Problem details | Write out the records once more, exactly as given.

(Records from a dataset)
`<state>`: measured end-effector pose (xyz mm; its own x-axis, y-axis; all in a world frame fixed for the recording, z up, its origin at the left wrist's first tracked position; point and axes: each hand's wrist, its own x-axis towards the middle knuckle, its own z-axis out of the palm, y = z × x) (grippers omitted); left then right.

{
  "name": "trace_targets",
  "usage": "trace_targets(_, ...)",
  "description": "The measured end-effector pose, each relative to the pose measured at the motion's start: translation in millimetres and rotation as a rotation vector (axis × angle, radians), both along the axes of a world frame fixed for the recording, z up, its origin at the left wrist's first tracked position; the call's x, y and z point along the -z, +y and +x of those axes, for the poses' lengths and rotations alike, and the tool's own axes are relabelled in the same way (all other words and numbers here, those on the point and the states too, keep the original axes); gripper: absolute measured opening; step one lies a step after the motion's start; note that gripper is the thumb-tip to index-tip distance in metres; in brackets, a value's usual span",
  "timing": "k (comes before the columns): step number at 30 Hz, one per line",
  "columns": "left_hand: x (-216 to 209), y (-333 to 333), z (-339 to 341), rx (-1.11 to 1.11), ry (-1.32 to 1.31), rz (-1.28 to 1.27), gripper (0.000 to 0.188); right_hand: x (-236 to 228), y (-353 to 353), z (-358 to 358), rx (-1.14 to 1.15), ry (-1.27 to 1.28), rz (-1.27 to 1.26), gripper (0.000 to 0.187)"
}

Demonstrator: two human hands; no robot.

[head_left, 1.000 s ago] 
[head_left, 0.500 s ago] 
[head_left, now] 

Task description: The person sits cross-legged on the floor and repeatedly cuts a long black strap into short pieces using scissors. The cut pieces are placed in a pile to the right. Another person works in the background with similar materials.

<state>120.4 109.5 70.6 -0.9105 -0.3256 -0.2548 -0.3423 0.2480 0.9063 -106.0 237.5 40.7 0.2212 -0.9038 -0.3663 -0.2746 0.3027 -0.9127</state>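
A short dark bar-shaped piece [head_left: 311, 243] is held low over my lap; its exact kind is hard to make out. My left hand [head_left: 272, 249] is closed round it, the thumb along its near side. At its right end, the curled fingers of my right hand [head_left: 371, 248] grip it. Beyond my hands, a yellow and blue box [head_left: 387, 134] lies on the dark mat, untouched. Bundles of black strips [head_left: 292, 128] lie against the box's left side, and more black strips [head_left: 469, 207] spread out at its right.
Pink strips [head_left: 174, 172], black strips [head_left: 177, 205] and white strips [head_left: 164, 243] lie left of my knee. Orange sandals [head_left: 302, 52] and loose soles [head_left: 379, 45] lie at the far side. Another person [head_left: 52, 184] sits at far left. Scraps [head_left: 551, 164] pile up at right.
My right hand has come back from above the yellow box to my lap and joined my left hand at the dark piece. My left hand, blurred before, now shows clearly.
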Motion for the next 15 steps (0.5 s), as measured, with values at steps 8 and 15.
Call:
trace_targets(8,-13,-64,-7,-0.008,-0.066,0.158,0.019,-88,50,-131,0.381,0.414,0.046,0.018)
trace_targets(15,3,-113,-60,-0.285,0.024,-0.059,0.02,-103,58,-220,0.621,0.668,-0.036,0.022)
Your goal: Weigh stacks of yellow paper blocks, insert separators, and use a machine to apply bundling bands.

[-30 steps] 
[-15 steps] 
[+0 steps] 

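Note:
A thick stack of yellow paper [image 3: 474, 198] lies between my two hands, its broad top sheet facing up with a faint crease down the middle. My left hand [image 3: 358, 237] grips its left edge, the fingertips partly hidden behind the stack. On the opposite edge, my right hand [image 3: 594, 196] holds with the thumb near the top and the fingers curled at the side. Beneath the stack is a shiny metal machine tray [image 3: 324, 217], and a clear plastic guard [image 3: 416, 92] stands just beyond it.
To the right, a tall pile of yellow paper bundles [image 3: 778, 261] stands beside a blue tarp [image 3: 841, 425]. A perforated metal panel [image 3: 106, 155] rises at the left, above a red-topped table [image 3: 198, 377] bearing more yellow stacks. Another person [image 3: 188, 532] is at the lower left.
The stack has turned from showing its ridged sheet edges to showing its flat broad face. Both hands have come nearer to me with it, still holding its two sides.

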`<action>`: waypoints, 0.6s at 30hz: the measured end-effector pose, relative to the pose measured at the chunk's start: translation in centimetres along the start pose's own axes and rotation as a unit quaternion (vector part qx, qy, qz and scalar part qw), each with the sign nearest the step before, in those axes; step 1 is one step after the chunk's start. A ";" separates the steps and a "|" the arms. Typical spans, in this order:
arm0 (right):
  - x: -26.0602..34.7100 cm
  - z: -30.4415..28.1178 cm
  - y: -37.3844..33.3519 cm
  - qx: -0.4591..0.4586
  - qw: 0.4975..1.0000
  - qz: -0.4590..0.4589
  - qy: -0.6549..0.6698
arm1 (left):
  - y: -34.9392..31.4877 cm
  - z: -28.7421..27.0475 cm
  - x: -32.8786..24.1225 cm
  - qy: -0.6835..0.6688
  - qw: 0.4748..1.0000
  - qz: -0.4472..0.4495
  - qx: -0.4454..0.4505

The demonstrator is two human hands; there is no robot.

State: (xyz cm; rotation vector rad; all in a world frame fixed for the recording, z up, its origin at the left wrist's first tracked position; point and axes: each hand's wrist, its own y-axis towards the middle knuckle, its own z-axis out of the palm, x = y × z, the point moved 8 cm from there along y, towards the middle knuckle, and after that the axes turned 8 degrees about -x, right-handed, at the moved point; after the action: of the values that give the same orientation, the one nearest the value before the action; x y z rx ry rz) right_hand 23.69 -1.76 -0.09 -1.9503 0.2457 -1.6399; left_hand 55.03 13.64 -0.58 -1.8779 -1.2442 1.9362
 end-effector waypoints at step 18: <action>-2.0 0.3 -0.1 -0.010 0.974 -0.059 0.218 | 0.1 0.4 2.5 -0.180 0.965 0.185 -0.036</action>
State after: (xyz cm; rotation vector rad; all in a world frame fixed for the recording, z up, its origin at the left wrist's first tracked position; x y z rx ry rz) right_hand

Result of the exercise |
`<state>`: measured end-effector pose (xyz mm; its own x-axis, y-axis; all in a world frame fixed for the recording, z up, its origin at the left wrist's first tracked position; point and axes: each hand's wrist, its own x-axis towards the middle knuckle, its own z-axis out of the palm, y = z × x) (grippers omitted); left then right.

{
  "name": "trace_targets",
  "usage": "trace_targets(_, ...)",
  "description": "The measured end-effector pose, each relative to the pose measured at the motion's start: translation in millimetres and rotation as a rotation vector (axis × angle, radians), both along the axes of a world frame fixed for the recording, z up, its origin at the left wrist's first tracked position; the call's x, y and z point along the -z, +y and +x of those axes, for the poses' lengths and rotations alike, and the tool's own axes are relabelled in the same way (all other words and numbers here, those on the point and the states too, keep the original axes); gripper: absolute measured opening; step one lies a step after the motion's start; note that gripper is the thumb-tip to index-tip distance in metres; in brackets, a value's usual span",
  "timing": "k (comes before the columns): step number at 30 Hz, one per line",
  "columns": "left_hand: x (-216 to 209), y (-333 to 333), z (-339 to 341), rx (-1.11 to 1.11), ry (-1.32 to 1.31), rz (-1.28 to 1.27), gripper (0.000 to 0.188); right_hand: x (-236 to 228), y (-353 to 353), z (-358 to 358), rx (-1.14 to 1.15), ry (-1.27 to 1.28), rz (-1.27 to 1.26), gripper (0.000 to 0.187)"
}

Demonstrator: two human hands; no robot.

[head_left, 1.000 s ago] 
[head_left, 0.500 s ago] 
[head_left, now] 

Task description: The person sits cross-legged on the floor and repeatedly cuts a long black strap into short pieces using scissors. The cut pieces are placed in a pile to the right. Another person works in the background with similar materials.

<state>120.4 109.5 70.6 -0.9105 -0.3256 -0.2548 -0.3423 0.2480 0.9063 -106.0 237.5 40.7 0.2212 -0.9038 -0.3663 -0.2746 0.3027 -0.9127</state>
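A short dark bar-shaped piece [head_left: 311, 243] is held low over my lap; its exact kind is hard to make out. My left hand [head_left: 272, 249] is closed round it, the thumb along its near side. At its right end, the curled fingers of my right hand [head_left: 371, 248] grip it. Beyond my hands, a yellow and blue box [head_left: 387, 134] lies on the dark mat, untouched. Bundles of black strips [head_left: 292, 128] lie against the box's left side, and more black strips [head_left: 469, 207] spread out at its right.
Pink strips [head_left: 174, 172], black strips [head_left: 177, 205] and white strips [head_left: 164, 243] lie left of my knee. Orange sandals [head_left: 302, 52] and loose soles [head_left: 379, 45] lie at the far side. Another person [head_left: 52, 184] sits at far left. Scraps [head_left: 551, 164] pile up at right.
My right hand has come back from above the yellow box to my lap and joined my left hand at the dark piece. My left hand, blurred before, now shows clearly.
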Motion for the next 15 steps (0.5 s), as measured, with values at steps 8 and 15.
Call:
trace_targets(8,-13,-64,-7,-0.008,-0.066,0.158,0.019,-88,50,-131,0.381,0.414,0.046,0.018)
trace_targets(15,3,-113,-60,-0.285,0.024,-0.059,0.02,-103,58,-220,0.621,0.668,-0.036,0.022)
Your goal: Weigh stacks of yellow paper blocks, insert separators, and use a machine to apply bundling bands.

[-30 steps] 
[-15 steps] 
[+0 steps] 

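Note:
A thick stack of yellow paper [image 3: 474, 198] lies between my two hands, its broad top sheet facing up with a faint crease down the middle. My left hand [image 3: 358, 237] grips its left edge, the fingertips partly hidden behind the stack. On the opposite edge, my right hand [image 3: 594, 196] holds with the thumb near the top and the fingers curled at the side. Beneath the stack is a shiny metal machine tray [image 3: 324, 217], and a clear plastic guard [image 3: 416, 92] stands just beyond it.
To the right, a tall pile of yellow paper bundles [image 3: 778, 261] stands beside a blue tarp [image 3: 841, 425]. A perforated metal panel [image 3: 106, 155] rises at the left, above a red-topped table [image 3: 198, 377] bearing more yellow stacks. Another person [image 3: 188, 532] is at the lower left.
The stack has turned from showing its ridged sheet edges to showing its flat broad face. Both hands have come nearer to me with it, still holding its two sides.
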
`<action>`: waypoints, 0.6s at 30hz: the measured end-effector pose, relative to the pose measured at the chunk's start: translation in centimetres along the start pose's own axes and rotation as a unit quaternion (vector part qx, qy, qz and scalar part qw), each with the sign nearest the step before, in those axes; step 1 is one step after the chunk's start. A ";" separates the steps and a "|" the arms. Typical spans, in this order:
arm0 (right):
  - x: -26.0602..34.7100 cm
  - z: -30.4415..28.1178 cm
  - y: -37.3844..33.3519 cm
  - qx: -0.4591..0.4586
  - qw: 0.4975..1.0000
  - qz: -0.4590..0.4589
  - qy: -0.6549..0.6698
arm1 (left):
  - y: -34.9392..31.4877 cm
  - z: -28.7421..27.0475 cm
  - x: -32.8786..24.1225 cm
  - qy: -0.6835..0.6688
  - qw: 0.4748..1.0000
  - qz: -0.4472..0.4495
  - qx: -0.4454..0.4505

The demonstrator is two human hands; there is no robot.

State: (xyz cm; rotation vector rad; all in a world frame fixed for the recording, z up, its origin at the left wrist's first tracked position; point and axes: each hand's wrist, its own y-axis towards the middle knuckle, its own z-axis out of the palm, x = y × z, the point moved 8 cm from there along y, towards the middle knuckle, and after that the axes turned 8 degrees about -x, right-handed, at the moved point; after the action: of the values that give the same orientation, the one nearest the value before the action; x y z rx ry rz) right_hand 23.69 -1.76 -0.09 -1.9503 0.2457 -1.6399; left_hand 55.03 13.64 -0.58 -1.8779 -1.2442 1.9362
 end-effector waypoints at step 18: <action>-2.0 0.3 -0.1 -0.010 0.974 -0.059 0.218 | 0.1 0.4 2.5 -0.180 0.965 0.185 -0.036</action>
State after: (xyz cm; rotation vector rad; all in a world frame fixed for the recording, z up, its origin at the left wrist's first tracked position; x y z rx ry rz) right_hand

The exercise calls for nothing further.